• **TASK**
Locate, in the data below, the line that contains "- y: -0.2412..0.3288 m" and the line that contains "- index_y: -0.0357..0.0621"; reproduce exactly those two lines and every line between them, nothing more.

GIVEN INFORMATION: Begin

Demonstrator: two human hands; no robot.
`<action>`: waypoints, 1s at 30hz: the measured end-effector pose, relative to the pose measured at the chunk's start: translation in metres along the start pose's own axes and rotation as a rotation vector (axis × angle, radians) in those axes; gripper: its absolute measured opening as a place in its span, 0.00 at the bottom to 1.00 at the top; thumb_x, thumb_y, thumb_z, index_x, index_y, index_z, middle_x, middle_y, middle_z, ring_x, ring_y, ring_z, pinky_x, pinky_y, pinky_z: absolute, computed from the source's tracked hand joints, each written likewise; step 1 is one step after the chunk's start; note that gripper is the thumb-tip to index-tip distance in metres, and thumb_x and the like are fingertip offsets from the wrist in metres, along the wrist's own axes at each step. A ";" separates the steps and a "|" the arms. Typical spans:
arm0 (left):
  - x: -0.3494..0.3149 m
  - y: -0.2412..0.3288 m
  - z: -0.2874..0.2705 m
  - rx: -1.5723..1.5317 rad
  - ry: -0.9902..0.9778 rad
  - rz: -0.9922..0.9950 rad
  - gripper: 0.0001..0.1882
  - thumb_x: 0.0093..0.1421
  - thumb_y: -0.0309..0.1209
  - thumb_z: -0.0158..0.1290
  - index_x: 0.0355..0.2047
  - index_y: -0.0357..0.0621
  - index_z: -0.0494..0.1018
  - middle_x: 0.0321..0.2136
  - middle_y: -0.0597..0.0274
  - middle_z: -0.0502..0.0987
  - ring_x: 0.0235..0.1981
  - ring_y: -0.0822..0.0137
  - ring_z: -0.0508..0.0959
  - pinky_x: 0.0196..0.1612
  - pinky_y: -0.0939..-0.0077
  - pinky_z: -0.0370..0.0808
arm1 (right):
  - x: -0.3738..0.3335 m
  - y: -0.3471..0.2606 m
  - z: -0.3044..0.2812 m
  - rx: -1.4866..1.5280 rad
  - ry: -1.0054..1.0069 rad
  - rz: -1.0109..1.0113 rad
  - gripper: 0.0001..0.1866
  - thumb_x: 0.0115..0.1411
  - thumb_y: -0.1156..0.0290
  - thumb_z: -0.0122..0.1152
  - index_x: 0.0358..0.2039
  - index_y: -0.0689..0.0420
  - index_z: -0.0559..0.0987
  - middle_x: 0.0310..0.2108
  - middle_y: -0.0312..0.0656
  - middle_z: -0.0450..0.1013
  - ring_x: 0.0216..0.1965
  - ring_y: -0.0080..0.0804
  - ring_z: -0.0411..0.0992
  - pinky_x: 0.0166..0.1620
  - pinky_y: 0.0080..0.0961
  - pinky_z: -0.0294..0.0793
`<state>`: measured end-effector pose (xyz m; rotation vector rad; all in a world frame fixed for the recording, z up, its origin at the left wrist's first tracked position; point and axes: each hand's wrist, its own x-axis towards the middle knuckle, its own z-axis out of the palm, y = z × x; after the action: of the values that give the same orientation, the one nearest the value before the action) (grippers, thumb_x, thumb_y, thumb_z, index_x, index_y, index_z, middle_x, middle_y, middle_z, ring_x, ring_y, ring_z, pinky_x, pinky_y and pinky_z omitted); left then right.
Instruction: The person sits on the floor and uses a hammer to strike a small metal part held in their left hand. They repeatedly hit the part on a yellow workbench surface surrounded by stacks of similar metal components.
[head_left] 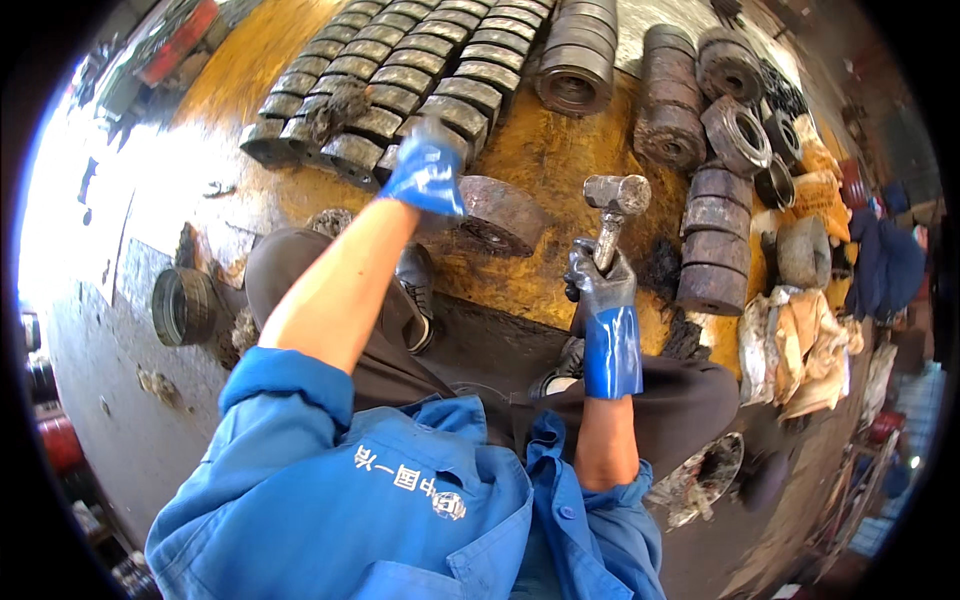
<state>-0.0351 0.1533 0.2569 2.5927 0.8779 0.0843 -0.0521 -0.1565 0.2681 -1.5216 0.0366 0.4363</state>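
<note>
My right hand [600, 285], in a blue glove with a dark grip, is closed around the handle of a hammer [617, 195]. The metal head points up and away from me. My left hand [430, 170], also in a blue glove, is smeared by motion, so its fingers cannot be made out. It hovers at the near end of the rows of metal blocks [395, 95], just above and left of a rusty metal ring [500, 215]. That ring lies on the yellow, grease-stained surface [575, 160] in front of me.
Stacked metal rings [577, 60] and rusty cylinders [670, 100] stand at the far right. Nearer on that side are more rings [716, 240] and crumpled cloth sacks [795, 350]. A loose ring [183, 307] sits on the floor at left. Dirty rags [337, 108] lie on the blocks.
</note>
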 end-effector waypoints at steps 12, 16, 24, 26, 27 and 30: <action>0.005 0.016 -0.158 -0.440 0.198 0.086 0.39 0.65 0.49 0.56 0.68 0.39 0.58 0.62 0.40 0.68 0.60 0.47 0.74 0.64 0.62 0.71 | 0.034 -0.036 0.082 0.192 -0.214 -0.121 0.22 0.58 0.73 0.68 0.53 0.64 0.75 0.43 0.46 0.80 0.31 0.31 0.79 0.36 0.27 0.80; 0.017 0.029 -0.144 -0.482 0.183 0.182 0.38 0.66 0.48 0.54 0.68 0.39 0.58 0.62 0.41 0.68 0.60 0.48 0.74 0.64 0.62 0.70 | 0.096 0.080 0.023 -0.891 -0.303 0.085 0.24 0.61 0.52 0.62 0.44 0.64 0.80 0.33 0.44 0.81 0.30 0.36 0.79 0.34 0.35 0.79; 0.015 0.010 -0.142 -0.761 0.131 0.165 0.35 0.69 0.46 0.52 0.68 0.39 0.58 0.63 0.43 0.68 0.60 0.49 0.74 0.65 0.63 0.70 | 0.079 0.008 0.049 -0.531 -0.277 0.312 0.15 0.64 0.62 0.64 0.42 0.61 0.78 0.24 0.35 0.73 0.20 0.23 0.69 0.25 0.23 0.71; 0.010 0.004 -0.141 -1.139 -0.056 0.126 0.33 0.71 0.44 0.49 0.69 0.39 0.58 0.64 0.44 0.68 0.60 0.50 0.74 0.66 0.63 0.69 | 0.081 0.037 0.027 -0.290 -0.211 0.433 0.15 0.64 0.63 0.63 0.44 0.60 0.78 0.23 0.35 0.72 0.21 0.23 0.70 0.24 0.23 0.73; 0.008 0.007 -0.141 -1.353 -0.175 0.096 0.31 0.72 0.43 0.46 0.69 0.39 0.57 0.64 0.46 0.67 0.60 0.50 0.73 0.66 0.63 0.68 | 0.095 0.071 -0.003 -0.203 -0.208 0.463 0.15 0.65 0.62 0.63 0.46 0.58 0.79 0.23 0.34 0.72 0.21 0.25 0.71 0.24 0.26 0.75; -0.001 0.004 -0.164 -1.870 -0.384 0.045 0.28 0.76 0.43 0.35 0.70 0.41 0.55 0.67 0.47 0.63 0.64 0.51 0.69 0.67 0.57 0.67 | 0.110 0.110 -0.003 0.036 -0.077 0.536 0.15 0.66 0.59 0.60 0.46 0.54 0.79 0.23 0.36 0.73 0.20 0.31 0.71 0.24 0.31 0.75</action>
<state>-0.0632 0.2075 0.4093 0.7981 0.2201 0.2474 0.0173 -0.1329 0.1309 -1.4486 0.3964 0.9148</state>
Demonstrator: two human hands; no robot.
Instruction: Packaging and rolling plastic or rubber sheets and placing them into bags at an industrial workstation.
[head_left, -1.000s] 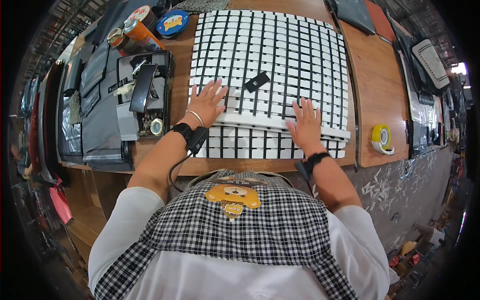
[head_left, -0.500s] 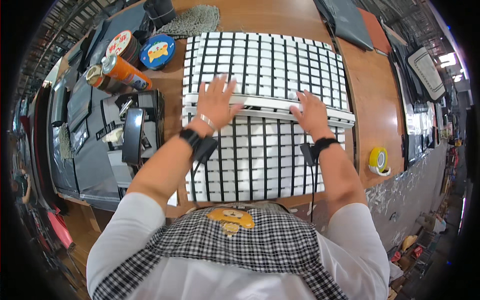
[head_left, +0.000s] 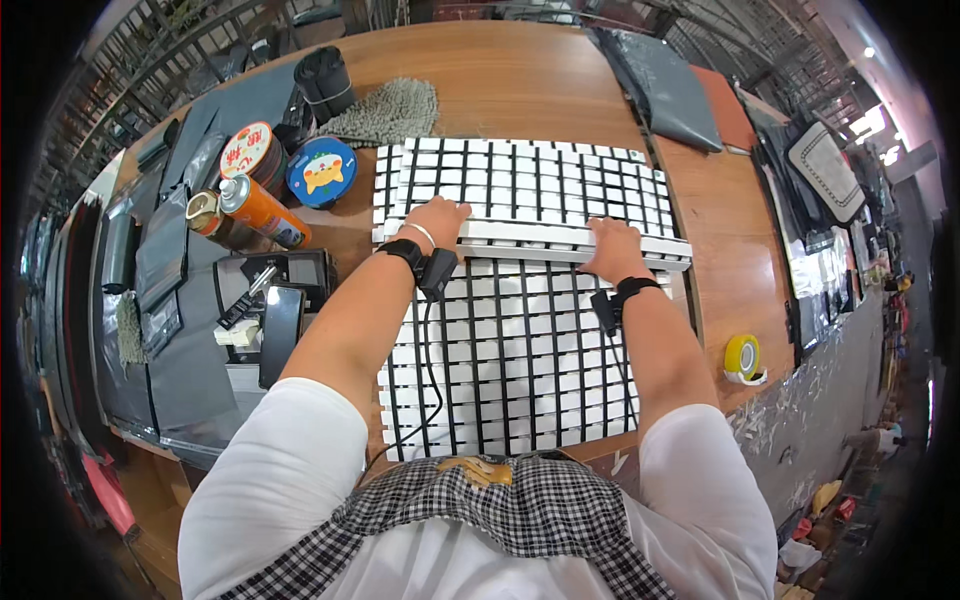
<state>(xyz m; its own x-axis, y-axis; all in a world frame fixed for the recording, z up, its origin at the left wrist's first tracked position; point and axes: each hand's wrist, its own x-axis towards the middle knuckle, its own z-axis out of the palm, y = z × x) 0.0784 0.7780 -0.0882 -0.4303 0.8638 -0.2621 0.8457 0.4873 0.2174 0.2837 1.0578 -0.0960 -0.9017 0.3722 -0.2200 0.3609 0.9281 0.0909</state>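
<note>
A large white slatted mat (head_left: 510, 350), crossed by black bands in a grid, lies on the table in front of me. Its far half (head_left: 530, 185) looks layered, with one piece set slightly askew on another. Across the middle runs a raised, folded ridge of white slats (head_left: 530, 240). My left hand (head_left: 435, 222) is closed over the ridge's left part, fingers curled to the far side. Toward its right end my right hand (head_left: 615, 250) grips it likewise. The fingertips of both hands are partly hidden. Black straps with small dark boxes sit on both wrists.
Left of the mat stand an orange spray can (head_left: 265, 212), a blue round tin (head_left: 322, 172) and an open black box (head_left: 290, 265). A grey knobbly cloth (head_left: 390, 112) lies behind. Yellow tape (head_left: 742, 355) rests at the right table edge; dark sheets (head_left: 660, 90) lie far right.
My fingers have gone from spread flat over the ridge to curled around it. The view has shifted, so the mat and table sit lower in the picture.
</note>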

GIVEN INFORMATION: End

• **ANSWER TO THIS TASK**
  - y: -0.2412..0.3288 m
  - z: -0.2874..0.2705 m
  - rx: -1.5723..1.5317 rad
  - ry: -0.9902..0.9778 rad
  - rz: -0.9922..0.9950 rad
  - gripper: 0.0001..0.1882
  - thumb_x: 0.0093..0.1421
  - thumb_y: -0.0309..0.1209
  - thumb_z: -0.0158..0.1290
  - index_x: 0.0355..0.2047
  - index_y: -0.0357..0.0621

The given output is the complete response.